## THE TASK:
Give the lines again exactly as they appear below, from the line with "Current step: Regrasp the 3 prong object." to the line with "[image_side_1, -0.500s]", both included, and only those lines. Leave every picture out.

:::

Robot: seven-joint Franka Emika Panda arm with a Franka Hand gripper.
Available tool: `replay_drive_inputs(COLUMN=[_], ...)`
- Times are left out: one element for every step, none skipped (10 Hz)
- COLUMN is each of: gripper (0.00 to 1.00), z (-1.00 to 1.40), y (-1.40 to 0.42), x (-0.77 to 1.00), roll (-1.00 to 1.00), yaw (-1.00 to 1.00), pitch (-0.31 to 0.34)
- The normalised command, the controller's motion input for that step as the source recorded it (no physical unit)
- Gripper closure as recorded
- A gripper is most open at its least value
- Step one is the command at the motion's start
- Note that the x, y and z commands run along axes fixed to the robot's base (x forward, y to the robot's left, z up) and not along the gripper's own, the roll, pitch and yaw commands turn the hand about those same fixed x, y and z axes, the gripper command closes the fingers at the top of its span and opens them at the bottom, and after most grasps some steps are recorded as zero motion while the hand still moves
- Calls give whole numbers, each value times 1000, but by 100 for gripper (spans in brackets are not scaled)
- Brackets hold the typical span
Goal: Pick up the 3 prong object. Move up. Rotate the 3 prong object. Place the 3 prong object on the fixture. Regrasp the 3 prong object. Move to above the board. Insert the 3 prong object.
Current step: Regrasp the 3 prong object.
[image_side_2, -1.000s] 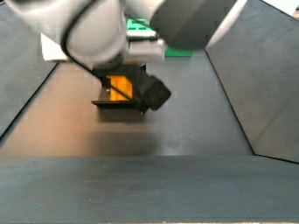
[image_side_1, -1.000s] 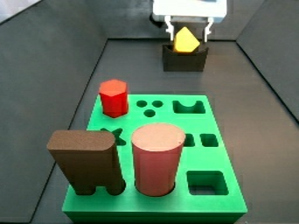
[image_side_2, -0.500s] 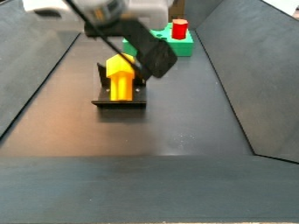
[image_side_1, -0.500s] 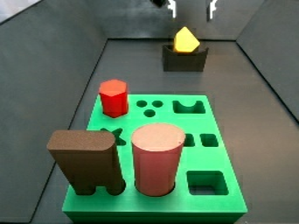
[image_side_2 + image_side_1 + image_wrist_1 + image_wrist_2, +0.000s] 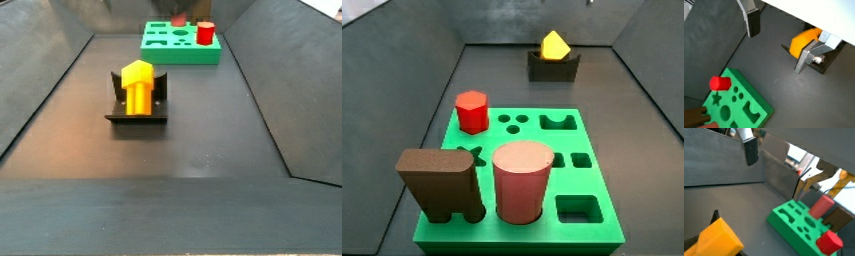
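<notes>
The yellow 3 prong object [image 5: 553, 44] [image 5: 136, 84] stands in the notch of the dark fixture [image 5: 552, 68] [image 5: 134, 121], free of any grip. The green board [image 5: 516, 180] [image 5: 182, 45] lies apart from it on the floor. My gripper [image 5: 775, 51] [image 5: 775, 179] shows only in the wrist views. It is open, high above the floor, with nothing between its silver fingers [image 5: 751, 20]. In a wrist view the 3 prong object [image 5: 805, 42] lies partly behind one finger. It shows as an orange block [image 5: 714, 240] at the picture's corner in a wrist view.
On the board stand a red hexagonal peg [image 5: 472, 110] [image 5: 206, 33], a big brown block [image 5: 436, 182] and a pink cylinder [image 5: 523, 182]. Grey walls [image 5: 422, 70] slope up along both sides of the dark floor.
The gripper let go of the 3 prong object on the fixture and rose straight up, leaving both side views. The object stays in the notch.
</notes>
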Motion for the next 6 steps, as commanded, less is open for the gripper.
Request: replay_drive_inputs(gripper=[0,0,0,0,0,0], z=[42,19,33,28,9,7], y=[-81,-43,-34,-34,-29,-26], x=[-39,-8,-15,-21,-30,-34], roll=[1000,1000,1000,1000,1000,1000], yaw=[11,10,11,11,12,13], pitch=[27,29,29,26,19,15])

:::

## ANSWER FOR THE TASK:
Current step: Regrasp the 3 prong object.
[image_side_2, -1.000s] 
[image_side_1, -1.000s] 
[image_side_2, -0.500s] 
[image_side_1, -0.500s] 

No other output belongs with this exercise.